EXERCISE PROMPT: From the listing below, retype exactly the line holding "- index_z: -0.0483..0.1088", the line holding "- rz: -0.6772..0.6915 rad", and the lines between them; skip everything else.
========================================
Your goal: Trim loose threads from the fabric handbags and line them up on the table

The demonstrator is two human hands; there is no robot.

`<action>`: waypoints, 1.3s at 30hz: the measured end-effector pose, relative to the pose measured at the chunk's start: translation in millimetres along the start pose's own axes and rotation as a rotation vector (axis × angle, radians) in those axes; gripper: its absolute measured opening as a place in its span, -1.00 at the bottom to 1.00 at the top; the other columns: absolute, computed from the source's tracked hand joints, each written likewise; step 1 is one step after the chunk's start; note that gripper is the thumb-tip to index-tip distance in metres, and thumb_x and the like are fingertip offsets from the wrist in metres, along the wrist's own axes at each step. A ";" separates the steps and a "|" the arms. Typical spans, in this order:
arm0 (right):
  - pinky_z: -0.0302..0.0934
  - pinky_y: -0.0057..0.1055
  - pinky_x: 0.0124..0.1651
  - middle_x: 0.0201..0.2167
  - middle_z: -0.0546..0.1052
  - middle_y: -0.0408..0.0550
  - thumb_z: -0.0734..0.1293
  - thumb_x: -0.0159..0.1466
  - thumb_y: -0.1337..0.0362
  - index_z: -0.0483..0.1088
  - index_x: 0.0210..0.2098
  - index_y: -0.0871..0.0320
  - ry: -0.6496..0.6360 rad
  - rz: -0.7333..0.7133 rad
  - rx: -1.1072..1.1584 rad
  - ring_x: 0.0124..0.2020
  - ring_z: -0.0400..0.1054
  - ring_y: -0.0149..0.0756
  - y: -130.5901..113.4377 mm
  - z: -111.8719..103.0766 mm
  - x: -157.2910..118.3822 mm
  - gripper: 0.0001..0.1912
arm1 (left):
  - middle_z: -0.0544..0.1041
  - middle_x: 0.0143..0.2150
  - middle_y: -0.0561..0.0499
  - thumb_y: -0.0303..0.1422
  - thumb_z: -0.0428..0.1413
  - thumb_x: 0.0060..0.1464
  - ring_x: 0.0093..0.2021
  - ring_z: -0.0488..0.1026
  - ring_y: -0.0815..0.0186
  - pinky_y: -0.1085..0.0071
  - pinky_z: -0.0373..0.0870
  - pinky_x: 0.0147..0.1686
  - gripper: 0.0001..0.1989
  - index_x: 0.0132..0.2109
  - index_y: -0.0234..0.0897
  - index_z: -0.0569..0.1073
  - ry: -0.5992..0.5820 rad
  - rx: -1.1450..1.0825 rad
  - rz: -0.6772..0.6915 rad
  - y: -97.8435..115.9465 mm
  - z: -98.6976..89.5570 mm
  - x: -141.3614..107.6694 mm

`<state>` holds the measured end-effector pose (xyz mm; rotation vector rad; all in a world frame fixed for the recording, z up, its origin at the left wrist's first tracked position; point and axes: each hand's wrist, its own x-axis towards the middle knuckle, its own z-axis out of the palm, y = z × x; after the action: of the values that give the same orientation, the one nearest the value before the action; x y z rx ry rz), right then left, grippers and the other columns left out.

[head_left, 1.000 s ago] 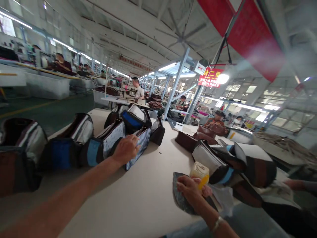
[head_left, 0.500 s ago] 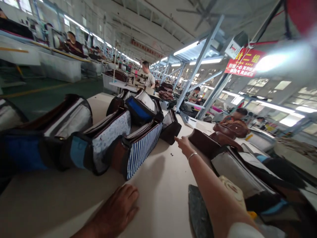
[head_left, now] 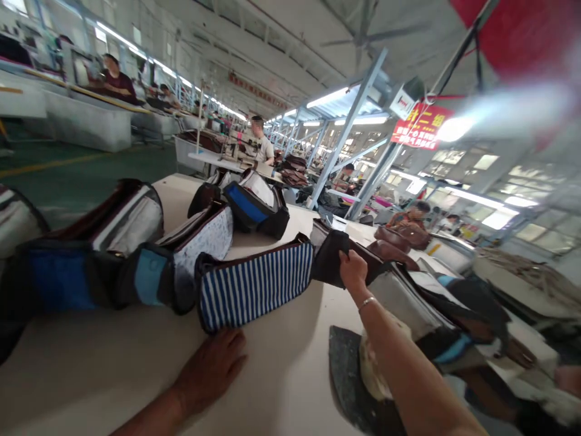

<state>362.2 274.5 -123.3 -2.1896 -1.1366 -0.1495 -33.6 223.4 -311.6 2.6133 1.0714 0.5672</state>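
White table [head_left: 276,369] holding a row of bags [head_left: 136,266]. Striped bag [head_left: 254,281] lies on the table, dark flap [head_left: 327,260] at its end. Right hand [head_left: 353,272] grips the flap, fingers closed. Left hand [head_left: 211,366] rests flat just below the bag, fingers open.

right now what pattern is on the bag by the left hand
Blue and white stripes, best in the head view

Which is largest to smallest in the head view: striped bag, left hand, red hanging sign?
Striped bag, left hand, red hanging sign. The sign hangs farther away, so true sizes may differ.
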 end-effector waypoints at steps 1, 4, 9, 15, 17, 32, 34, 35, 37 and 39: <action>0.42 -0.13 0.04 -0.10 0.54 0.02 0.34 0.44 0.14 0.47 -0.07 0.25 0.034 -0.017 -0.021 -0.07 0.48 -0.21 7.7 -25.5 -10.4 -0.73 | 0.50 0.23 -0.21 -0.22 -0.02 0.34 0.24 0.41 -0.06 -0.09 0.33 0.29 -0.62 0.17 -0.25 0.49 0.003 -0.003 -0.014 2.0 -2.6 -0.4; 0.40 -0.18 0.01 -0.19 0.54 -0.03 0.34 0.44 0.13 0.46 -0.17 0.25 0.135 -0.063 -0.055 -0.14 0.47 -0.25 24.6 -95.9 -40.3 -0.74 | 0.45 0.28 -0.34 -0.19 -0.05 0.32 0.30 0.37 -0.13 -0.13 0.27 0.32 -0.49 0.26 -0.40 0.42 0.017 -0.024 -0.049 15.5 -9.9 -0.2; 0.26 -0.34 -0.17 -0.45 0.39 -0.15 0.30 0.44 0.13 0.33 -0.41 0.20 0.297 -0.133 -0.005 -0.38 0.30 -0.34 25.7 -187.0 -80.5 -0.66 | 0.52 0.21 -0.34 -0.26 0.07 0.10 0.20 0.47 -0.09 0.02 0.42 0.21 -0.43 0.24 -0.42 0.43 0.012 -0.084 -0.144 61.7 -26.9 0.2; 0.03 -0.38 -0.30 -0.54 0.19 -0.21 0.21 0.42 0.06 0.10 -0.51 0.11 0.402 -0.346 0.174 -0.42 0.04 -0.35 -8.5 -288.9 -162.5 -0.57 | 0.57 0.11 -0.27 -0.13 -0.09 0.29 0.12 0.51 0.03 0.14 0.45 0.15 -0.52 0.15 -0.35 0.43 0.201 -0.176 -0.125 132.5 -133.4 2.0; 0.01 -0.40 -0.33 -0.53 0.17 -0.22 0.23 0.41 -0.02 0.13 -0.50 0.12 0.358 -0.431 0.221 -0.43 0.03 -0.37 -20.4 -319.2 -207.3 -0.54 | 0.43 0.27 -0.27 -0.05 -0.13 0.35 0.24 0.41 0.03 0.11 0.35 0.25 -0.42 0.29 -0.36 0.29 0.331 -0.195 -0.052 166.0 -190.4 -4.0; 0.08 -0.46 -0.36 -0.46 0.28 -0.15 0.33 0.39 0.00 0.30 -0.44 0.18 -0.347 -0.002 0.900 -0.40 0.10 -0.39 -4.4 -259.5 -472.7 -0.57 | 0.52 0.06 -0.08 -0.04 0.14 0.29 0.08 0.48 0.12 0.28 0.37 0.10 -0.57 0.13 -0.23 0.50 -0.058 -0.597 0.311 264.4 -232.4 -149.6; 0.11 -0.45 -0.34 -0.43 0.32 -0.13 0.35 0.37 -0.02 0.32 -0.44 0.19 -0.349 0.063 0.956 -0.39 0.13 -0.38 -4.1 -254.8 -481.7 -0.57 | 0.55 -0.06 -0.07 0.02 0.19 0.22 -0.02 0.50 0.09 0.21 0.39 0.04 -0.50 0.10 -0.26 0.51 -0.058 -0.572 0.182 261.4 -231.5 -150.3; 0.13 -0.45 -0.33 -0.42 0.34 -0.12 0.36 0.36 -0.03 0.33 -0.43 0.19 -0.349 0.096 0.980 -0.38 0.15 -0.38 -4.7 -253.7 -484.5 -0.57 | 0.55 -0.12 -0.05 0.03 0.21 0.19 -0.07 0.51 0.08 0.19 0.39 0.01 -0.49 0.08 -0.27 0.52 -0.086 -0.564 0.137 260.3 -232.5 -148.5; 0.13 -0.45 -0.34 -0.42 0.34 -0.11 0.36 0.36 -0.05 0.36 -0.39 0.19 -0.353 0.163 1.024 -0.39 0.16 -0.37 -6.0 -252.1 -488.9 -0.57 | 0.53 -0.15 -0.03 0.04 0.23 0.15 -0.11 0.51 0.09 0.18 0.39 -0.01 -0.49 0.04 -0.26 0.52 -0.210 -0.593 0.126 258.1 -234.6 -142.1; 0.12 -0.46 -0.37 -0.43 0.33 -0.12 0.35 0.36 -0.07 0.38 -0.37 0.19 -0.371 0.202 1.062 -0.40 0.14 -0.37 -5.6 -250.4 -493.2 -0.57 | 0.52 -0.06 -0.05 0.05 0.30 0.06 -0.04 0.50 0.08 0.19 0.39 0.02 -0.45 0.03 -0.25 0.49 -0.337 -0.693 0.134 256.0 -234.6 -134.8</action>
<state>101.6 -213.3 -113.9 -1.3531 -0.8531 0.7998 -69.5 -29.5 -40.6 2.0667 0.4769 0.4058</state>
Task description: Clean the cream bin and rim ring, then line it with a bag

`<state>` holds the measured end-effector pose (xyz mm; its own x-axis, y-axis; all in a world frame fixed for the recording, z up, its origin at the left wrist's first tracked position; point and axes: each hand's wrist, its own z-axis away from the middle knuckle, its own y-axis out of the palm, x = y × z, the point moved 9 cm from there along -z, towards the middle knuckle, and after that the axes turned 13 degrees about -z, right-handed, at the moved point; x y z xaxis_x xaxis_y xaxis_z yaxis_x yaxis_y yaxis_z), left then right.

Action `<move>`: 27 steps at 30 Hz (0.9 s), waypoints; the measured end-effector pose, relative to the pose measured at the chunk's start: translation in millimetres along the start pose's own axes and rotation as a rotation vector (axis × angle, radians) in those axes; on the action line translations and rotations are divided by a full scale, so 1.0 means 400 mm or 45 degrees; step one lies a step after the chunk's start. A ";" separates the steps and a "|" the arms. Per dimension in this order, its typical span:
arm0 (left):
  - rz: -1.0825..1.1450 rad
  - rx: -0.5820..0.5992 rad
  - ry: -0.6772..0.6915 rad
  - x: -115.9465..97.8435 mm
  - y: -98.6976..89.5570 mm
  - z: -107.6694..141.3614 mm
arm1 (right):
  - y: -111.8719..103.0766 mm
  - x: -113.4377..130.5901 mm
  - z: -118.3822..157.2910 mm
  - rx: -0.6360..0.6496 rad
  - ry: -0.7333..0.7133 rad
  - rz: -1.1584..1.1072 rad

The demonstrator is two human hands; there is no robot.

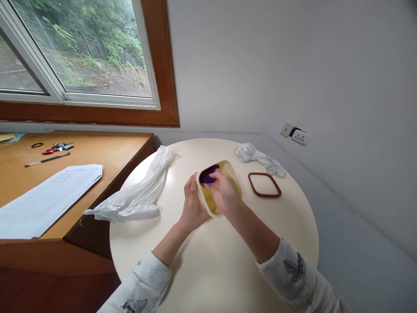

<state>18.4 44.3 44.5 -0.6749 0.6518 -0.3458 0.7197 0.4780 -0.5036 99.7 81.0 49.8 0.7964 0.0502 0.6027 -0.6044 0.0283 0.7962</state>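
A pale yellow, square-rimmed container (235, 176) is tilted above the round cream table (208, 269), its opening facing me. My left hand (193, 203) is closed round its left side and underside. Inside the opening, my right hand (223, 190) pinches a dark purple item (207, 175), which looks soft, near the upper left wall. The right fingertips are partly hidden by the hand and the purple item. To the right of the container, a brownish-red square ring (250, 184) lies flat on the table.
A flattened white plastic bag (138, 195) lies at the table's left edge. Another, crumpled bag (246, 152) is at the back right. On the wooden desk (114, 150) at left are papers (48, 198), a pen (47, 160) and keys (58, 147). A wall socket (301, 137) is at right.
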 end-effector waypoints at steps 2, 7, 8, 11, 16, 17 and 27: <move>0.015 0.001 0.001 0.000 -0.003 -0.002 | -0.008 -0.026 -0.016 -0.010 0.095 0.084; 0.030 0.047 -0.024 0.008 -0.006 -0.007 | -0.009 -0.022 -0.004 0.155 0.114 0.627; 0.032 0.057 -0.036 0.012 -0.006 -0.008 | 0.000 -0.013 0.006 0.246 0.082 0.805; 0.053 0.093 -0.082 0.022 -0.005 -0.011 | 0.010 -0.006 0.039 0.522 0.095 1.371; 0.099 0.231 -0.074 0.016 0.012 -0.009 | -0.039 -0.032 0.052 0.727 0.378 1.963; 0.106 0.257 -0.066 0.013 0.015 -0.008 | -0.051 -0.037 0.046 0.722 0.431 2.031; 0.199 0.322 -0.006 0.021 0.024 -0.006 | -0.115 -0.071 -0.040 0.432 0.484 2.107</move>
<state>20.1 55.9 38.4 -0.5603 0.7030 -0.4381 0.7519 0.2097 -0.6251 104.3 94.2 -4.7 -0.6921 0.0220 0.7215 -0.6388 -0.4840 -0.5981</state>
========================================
RESPONSE AREA:
  - index_z: -0.0483..0.1088
  - index_x: 0.0210..0.2098
  - index_y: -0.0871..0.0320
  - ry: -0.6496..0.6360 rad
  - rz: -0.7333..0.7133 rad
  - rx: -1.1072..1.1584 rad
  - ring_x: 0.0124..0.2020
  - ring_z: -0.0400..0.1054
  - ring_y: -0.0149..0.0756
  - y: -130.5901..113.4377 mm
  - z: -111.8719..103.0766 mm
  - x: -157.2910..118.3822 mm
  - gripper: 0.0001..0.1912
arm1 (left):
  - middle_z: -0.0544..0.1041
  - middle_x: 0.0143..0.2150
  - middle_y: -0.0561..0.0499
  - thumb_y: -0.0303..0.1422
  - thumb_z: -0.0428..0.1413
  - thumb_x: 0.0060..0.1464
  - ring_x: 0.0093..0.2021
  - ring_z: -0.0488..0.1026
  - ring_y: -0.0815..0.0186
  - pinky_y: -0.1085..0.0071
  - pinky_z: -0.0373..0.0870
  - pinky_x: 0.0147..0.1686
  - gripper: 0.0001..0.1989
  - index_x: 0.0132..0.2109
  - index_y: -0.0234..0.0897
  - index_z: -0.0569..0.1073
  - ry: -0.5992..0.5820 rad
  - rx: -1.1450..1.0825 rad
  - rz: -0.6772..0.6915 rad

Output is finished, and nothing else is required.